Retired cancer patients raise preschool-age grandchildren

Cecil and Margaret Lennon lost their two oldest sons to drowning in 1999; are both cancer survivors; and are now raising two grandchildren.

For four decades, Cecil “Jim” Lennon followed the seasons, cutting sugar cane around Lake Okeechobee in the fall, then pulling sweet corn and celery from Glades vegetable fields in the winter and spring.

In summer, the South Bay resident rode the migrant stream north, from Georgia to Virginia.

“The Georgia cornfields were the worst — 104 degrees or more with no shade,” Lennon, 66, recalled.

His wife, Margaret, worked in the Glades’ vegetable packinghouses.

Their hands fed their family and put salads on the tables of thousands of people around the nation.

They raised nine children in a small house they bought at the edge of a cane field in South Bay. Nearly the only thing the Lennon family had in excess was fun.

“I liked to stir it up,” said Margaret, 63. “Music, dancing, jive talking, I just liked to have fun.”

The laughter stopped on Mother’s Day weekend, 1999, during a family fishing trip when their two oldest sons, Jerry, 16, and Jacob, 13, drowned in the West Palm Beach canal.
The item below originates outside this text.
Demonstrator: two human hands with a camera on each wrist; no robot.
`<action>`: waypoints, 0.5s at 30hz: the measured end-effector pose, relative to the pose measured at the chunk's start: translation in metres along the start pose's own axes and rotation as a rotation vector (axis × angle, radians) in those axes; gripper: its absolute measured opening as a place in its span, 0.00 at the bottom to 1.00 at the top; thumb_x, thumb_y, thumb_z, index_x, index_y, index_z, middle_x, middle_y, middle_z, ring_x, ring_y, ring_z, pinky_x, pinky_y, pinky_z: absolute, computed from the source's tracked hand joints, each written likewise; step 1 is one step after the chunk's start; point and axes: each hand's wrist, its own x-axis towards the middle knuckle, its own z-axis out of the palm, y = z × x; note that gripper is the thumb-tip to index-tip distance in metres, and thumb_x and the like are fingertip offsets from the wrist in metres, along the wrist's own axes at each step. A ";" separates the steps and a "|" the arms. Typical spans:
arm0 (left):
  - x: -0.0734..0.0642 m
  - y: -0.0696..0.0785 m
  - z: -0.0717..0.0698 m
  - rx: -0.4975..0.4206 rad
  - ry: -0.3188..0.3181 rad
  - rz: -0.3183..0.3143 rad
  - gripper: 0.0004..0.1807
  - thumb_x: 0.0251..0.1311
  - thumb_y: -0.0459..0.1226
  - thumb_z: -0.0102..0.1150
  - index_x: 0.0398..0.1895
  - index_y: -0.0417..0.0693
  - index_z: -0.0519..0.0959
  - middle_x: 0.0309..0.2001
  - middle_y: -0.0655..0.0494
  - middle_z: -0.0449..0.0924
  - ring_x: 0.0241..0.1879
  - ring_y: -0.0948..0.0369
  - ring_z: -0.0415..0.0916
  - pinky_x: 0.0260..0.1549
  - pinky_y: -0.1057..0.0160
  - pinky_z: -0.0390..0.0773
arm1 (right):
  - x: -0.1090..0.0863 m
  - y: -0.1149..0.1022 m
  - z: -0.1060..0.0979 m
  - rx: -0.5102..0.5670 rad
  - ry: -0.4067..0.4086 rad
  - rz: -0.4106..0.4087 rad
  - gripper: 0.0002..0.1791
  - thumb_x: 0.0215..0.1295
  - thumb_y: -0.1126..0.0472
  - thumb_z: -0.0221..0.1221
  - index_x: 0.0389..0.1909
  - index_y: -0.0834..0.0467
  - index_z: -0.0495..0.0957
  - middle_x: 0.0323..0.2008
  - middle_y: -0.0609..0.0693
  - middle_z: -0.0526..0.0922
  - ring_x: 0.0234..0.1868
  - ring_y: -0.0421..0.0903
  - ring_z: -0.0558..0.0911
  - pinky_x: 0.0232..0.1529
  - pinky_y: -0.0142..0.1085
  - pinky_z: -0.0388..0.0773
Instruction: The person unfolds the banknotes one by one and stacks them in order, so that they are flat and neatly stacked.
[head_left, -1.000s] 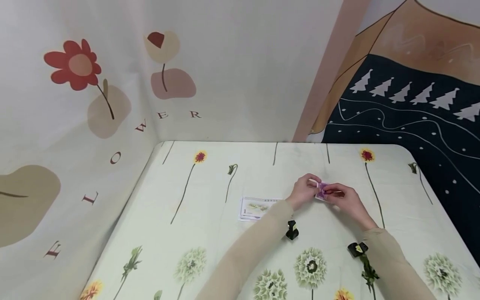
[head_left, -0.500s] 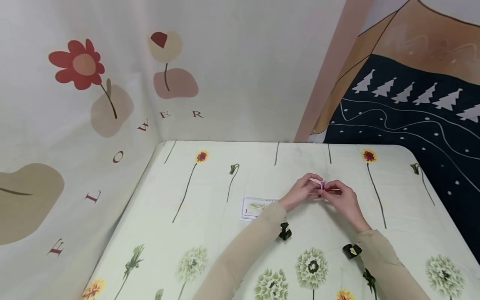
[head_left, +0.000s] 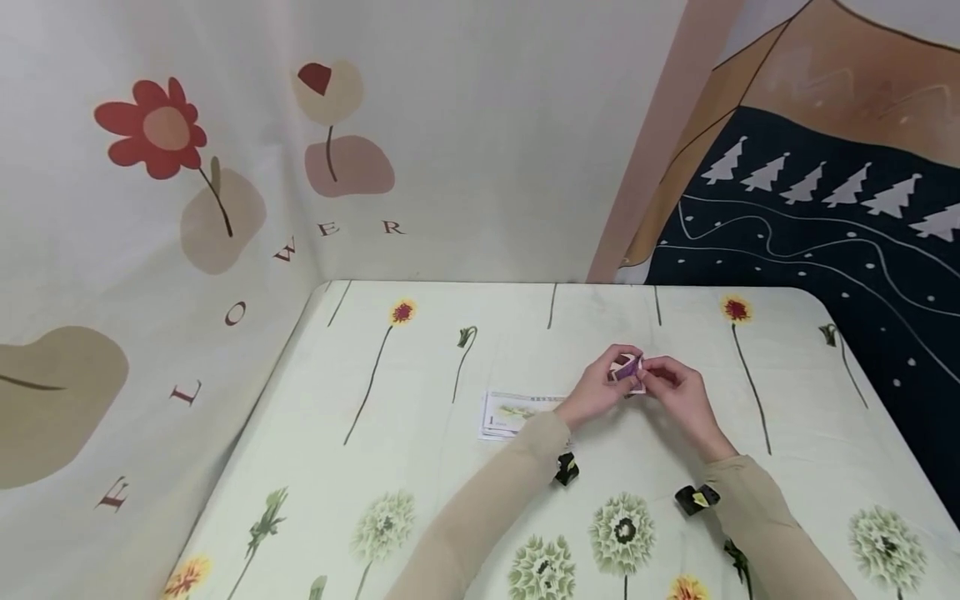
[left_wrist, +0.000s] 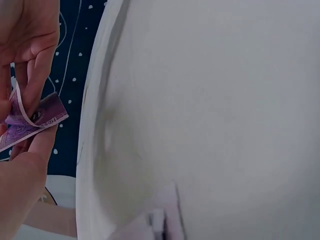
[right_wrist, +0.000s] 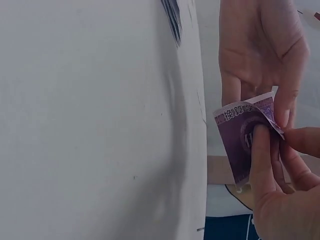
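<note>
A small purple banknote [head_left: 628, 369], bent over on itself, is held just above the table between both hands. The left hand [head_left: 598, 388] grips it from the left, fingers behind and thumb in front. From the other side the right hand [head_left: 681, 398] pinches its edge. In the right wrist view the banknote [right_wrist: 231, 142] shows printed characters, and one corner curls up by the fingertips. The left wrist view shows the banknote [left_wrist: 52, 111] with a raised flap. A stack of pale banknotes [head_left: 504, 414] marked "1" lies left of the left hand, partly hidden by the sleeve.
The white table [head_left: 420, 492] has flowers printed on its cover. A pale curtain [head_left: 480, 167] hangs behind and left, and a dark blue cloth [head_left: 885, 275] with trees is on the right. Black devices [head_left: 696, 500] sit at both wrists.
The purple banknote, facing the head camera a second ago, turned edge-on and now shows a bent, slanted face. Both hands have shifted slightly left and stay on it.
</note>
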 end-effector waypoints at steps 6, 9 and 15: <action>-0.003 -0.001 -0.008 -0.107 0.067 -0.019 0.19 0.64 0.23 0.49 0.56 0.43 0.72 0.45 0.52 0.74 0.34 0.64 0.78 0.34 0.68 0.80 | 0.000 -0.003 0.002 -0.032 0.012 0.008 0.12 0.67 0.68 0.58 0.44 0.75 0.75 0.37 0.59 0.81 0.35 0.33 0.79 0.36 0.27 0.80; -0.005 -0.002 -0.014 -0.109 0.082 -0.023 0.18 0.63 0.23 0.50 0.55 0.41 0.72 0.45 0.51 0.74 0.35 0.62 0.79 0.35 0.66 0.81 | 0.000 -0.003 0.002 -0.025 0.007 0.021 0.13 0.67 0.68 0.57 0.45 0.76 0.74 0.40 0.61 0.80 0.36 0.33 0.80 0.36 0.28 0.80; -0.011 -0.002 -0.030 -0.146 0.129 -0.044 0.24 0.59 0.18 0.46 0.58 0.40 0.70 0.44 0.43 0.74 0.33 0.58 0.78 0.38 0.52 0.82 | -0.002 -0.004 0.000 0.003 0.006 0.041 0.13 0.67 0.71 0.56 0.47 0.77 0.72 0.42 0.68 0.79 0.35 0.31 0.79 0.34 0.29 0.80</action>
Margaret barely survived their loss.

Jim and Margaret are now raising their granchildren Eli, 2, (left) and Elijah Waters, 4.

“You hold on, that’s all you can do,” she said.

They would have much more to endure.

In 2012, the radiation treatments for Jim’s prostate cancer made him too weak to work in the fields. He was in remission for a few years, but the cancer was back in February 2015, a year of crisis for the Lennons.

Two months after Jim’s cancer returned, Margaret was diagnosed with breast cancer.

A month after that, they took in two grandchildren after their parents lost custody. In an instant, Margaret and Jim became parents again.

On a recent afternoon, Elijah and Eli, now 4 and 2, raced around the house, pausing occasionally for a quick hug from the woman they call “Momma.”

“I’m hoping I can finish raising these two,” said Margaret, her eyes brimming. “They fill some of the space left by my boys.”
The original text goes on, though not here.